> _WHAT YOU WILL DO_: Below are some records; find each line that carries the word "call" and copy it.

> _PROVIDED DATA_:
*** Begin section ***

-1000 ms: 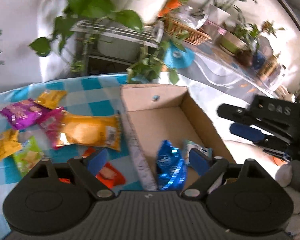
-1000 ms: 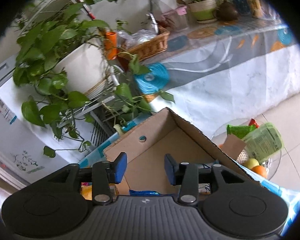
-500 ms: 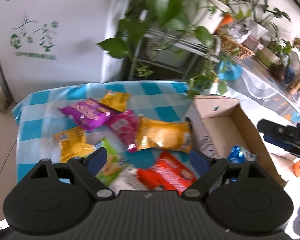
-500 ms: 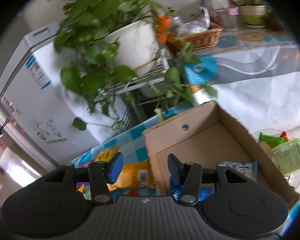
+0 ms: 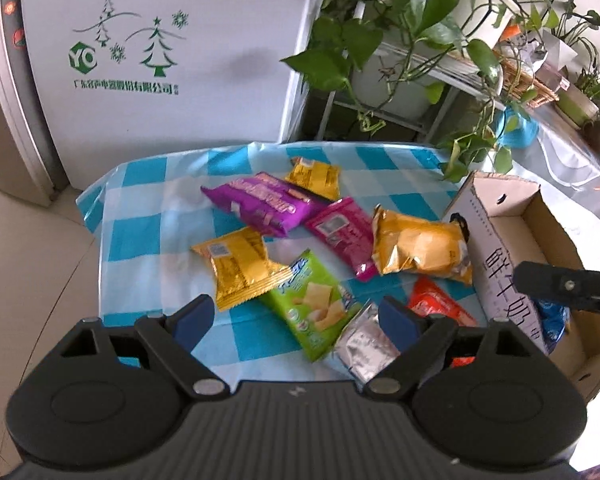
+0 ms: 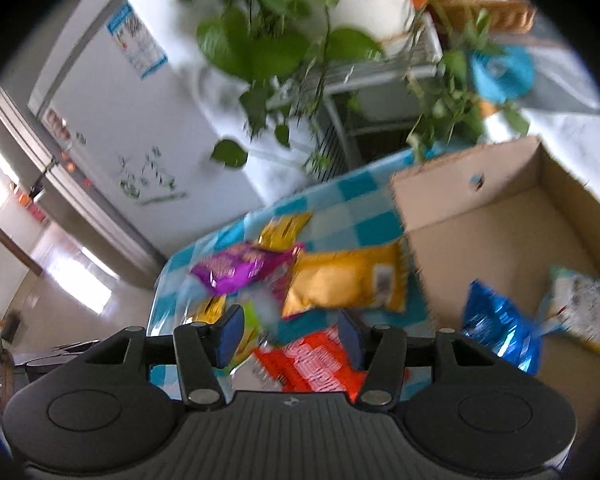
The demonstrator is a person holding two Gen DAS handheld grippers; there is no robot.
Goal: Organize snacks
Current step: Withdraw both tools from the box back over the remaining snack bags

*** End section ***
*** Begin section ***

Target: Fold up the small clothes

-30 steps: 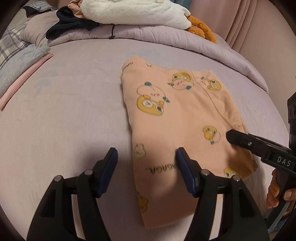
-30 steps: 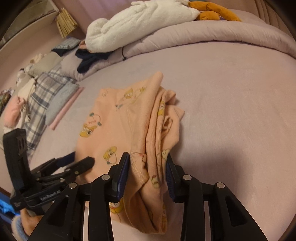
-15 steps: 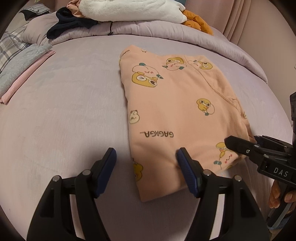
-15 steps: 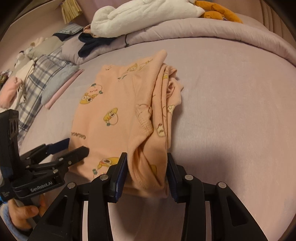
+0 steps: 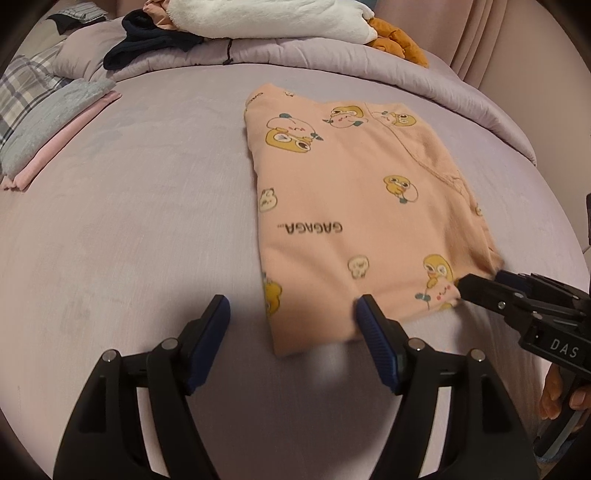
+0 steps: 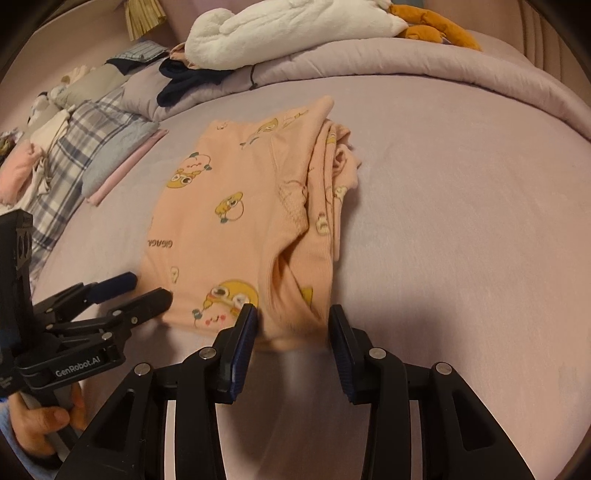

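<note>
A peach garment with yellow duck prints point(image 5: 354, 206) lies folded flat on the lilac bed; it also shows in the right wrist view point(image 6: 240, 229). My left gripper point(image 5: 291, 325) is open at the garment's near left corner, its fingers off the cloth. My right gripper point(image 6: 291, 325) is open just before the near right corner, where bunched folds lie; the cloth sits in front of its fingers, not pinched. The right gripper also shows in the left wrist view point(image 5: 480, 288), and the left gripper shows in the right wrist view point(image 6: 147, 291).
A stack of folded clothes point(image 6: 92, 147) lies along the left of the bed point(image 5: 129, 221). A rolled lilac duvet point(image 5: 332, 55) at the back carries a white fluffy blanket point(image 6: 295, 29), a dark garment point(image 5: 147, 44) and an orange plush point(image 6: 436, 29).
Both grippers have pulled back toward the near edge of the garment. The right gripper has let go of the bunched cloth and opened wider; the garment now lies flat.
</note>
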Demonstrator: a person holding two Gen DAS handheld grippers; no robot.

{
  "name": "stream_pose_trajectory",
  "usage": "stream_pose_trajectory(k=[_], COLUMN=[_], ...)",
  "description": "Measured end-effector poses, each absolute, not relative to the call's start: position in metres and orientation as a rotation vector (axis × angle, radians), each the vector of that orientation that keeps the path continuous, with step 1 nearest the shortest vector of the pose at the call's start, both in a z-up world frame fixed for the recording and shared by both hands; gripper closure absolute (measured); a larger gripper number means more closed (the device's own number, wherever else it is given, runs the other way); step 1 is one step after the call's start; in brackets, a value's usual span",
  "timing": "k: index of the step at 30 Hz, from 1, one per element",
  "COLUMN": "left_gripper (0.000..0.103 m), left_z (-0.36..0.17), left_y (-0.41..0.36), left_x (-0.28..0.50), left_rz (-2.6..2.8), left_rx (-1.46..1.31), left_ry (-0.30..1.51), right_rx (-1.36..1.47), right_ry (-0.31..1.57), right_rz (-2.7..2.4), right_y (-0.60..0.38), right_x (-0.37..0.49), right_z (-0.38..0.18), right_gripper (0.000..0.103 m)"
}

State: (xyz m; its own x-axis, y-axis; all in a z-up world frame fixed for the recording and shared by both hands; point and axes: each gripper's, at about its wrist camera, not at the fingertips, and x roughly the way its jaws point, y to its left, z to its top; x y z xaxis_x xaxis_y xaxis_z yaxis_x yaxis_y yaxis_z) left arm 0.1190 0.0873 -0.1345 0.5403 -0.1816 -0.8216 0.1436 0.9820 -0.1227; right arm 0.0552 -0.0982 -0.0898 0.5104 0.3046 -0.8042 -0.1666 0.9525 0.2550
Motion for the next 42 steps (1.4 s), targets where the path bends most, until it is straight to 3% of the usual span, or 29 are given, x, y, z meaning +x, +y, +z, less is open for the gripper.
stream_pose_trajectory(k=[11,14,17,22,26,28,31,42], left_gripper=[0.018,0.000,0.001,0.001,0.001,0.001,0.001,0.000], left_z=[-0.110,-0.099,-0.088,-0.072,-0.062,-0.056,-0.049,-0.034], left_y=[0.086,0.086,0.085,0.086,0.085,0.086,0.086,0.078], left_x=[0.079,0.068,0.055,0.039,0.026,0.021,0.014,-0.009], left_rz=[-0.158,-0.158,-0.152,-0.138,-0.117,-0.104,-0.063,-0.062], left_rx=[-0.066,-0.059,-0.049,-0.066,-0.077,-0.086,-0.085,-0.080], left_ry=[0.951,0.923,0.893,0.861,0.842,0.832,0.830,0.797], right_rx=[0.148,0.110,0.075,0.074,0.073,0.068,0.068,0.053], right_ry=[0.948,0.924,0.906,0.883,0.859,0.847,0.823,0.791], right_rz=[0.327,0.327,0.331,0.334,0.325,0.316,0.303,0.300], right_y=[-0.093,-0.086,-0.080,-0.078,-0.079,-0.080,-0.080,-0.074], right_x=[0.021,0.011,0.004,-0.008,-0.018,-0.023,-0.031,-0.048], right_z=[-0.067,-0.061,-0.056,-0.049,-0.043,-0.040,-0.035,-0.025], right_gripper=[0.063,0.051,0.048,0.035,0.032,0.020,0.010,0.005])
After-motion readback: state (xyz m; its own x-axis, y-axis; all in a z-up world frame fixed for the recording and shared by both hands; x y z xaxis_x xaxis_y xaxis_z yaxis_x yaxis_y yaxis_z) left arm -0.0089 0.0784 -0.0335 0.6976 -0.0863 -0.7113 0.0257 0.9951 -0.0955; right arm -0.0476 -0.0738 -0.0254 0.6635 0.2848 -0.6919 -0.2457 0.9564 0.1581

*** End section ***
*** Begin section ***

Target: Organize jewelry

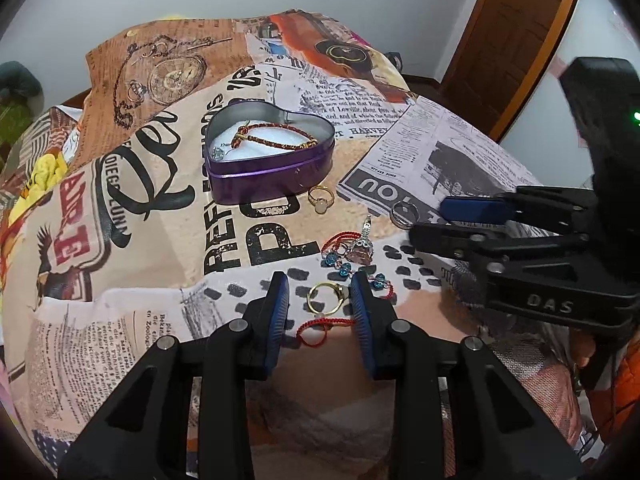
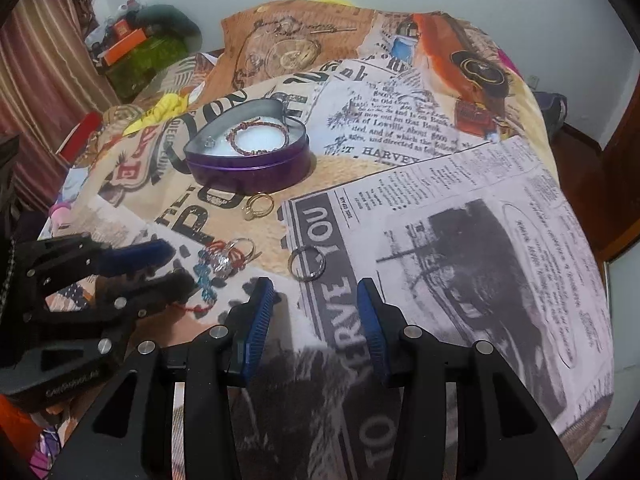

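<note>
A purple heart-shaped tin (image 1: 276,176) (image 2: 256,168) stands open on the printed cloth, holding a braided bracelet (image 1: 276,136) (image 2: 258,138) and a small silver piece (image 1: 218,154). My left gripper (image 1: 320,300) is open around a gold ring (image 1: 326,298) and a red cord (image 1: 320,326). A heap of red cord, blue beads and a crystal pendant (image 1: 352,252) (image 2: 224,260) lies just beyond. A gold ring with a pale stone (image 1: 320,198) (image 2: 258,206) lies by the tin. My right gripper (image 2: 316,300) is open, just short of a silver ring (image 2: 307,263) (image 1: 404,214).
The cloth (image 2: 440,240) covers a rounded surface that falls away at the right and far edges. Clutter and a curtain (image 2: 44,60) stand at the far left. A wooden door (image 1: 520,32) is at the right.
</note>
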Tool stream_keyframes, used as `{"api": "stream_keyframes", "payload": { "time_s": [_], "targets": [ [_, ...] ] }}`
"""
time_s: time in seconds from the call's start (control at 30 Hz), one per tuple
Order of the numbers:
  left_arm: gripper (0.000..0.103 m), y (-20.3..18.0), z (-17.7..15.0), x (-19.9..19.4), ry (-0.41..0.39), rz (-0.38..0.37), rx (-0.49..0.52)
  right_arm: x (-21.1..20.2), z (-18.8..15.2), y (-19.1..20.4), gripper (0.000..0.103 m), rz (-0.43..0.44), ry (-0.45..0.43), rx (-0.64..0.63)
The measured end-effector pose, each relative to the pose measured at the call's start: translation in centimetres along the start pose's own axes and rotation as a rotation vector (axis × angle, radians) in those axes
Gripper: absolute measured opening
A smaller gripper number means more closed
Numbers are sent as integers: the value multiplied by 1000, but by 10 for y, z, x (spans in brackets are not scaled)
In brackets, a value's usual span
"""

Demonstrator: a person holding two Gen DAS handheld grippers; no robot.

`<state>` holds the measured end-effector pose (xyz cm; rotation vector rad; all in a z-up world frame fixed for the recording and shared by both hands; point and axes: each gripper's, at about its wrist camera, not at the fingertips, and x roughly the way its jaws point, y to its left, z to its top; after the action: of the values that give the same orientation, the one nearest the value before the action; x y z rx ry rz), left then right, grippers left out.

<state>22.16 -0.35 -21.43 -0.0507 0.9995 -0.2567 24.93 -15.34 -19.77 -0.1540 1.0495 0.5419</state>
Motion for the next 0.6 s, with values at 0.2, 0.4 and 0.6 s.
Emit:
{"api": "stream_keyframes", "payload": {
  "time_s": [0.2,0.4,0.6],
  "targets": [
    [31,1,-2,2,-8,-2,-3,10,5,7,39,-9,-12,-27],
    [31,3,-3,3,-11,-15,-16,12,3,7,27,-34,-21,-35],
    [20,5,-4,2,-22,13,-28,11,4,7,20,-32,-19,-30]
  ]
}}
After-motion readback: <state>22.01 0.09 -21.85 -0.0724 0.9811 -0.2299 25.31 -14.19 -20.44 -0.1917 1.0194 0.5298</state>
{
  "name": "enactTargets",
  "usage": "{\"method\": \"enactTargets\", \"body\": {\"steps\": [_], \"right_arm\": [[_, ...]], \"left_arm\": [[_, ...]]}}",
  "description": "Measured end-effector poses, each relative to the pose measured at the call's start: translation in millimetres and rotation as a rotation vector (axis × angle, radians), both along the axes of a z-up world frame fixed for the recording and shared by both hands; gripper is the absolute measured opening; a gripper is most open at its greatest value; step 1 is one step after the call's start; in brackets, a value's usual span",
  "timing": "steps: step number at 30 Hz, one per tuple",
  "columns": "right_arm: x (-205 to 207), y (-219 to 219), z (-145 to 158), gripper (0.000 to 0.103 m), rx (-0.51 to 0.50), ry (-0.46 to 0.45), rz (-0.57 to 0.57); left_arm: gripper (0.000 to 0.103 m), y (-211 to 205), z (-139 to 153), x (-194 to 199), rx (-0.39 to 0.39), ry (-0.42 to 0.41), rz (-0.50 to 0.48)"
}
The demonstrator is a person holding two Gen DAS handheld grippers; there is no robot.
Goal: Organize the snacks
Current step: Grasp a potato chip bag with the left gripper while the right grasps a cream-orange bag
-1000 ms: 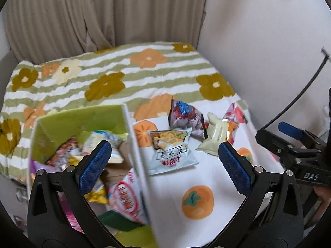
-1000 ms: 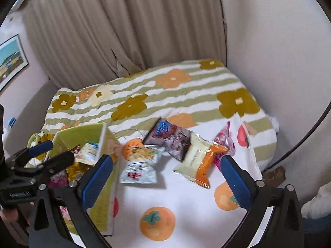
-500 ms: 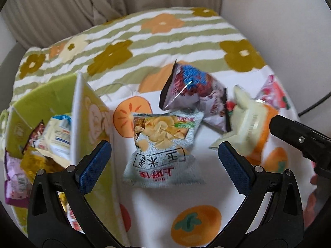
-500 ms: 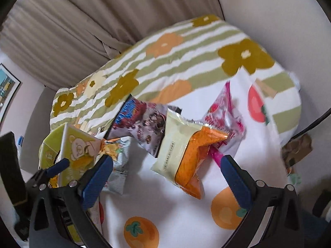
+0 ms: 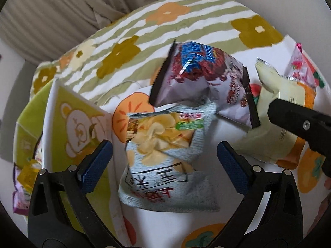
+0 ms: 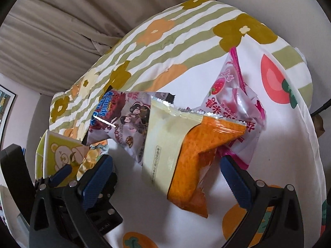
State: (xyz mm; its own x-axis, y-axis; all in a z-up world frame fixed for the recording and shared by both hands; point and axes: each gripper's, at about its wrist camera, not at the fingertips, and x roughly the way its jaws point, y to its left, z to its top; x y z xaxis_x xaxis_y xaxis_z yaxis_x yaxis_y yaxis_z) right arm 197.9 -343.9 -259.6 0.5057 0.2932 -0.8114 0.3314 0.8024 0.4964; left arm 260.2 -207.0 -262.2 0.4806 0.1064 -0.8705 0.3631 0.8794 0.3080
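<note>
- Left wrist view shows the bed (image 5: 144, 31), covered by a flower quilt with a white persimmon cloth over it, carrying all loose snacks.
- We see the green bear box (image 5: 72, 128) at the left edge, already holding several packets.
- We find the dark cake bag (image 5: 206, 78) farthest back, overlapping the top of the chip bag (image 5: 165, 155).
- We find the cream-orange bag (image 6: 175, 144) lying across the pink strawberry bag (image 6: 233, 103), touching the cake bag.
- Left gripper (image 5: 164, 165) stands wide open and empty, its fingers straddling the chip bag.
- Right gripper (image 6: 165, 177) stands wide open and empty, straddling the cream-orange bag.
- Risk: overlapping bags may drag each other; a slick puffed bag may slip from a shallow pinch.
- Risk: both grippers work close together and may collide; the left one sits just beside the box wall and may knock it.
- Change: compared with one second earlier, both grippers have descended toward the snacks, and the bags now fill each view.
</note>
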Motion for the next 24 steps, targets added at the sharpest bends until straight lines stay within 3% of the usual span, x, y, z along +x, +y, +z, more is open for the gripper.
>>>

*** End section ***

> _RESPONSE TO THE TASK_:
  "description": "Measured end-effector poses, each absolute, not relative to the call's start: position in metres and orientation as a rotation vector (axis × angle, radians), each the vector of that orientation that keeps the path continuous, with step 1 nearest the shortest vector of the pose at the call's start, both in a z-up world frame fixed for the recording and shared by both hands; gripper closure absolute (measured); a larger gripper number means more closed (the device's own number, wherever else it is given, runs the other way); step 1 is one step after the call's start; in brackets, a value's usual span",
time_s: time in seconds from the call's start (control at 30 Hz), one per tuple
The measured end-effector pose, each relative to the pose measured at the call's start: translation in centimetres along the start pose's own axes and rotation as a rotation vector (axis × angle, radians) in those axes
  "description": "Measured end-effector poses, each relative to the pose measured at the call's start: translation in millimetres and rotation as a rotation vector (axis × angle, radians), both along the axes of a z-up world frame fixed for the recording and shared by both hands; gripper is the absolute measured opening; a gripper is most open at its greatest value; step 1 is one step after the call's start; in brackets, a value's usual span",

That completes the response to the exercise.